◆ What to produce
Each line of the listing where the string "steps" appears is to be identified and copied.

[Data extract]

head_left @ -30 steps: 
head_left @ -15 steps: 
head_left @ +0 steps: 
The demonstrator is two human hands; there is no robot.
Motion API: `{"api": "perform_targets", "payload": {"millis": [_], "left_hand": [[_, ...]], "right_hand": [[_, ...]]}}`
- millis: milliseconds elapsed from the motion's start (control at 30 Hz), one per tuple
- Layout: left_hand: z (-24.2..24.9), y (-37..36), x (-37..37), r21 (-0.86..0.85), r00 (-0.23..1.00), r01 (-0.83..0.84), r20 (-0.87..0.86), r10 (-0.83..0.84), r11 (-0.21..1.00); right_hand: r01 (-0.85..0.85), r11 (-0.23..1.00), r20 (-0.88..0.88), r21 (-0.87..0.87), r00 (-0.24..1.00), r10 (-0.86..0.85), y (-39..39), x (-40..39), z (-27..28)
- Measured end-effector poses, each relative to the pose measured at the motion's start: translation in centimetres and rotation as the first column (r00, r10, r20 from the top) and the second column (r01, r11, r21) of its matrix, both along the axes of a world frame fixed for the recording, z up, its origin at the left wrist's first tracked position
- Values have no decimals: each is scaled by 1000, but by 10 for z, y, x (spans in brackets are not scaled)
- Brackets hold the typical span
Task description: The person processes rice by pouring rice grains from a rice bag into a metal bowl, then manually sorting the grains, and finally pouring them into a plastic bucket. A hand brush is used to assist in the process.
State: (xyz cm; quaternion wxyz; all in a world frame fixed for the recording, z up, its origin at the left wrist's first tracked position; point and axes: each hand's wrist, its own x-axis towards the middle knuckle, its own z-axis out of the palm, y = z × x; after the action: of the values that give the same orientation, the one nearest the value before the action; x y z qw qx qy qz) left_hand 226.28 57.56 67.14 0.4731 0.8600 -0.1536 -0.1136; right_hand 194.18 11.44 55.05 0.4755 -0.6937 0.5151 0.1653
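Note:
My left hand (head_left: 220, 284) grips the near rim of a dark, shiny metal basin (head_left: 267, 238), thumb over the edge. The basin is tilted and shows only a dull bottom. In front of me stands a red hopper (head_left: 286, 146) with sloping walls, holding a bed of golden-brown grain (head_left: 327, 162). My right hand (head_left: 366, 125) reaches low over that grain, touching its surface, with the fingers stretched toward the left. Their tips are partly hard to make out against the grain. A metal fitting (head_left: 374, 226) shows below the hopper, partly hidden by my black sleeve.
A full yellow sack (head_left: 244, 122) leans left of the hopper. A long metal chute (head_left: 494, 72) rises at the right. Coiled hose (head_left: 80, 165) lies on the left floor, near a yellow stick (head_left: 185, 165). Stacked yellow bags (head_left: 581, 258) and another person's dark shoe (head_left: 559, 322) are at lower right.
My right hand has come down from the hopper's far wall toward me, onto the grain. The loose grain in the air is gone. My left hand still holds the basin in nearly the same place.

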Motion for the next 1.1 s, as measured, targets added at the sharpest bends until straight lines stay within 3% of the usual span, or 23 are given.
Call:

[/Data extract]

◆ Response below
head_left @ -30 steps: 
head_left @ -15 steps: 
head_left @ +0 steps: 

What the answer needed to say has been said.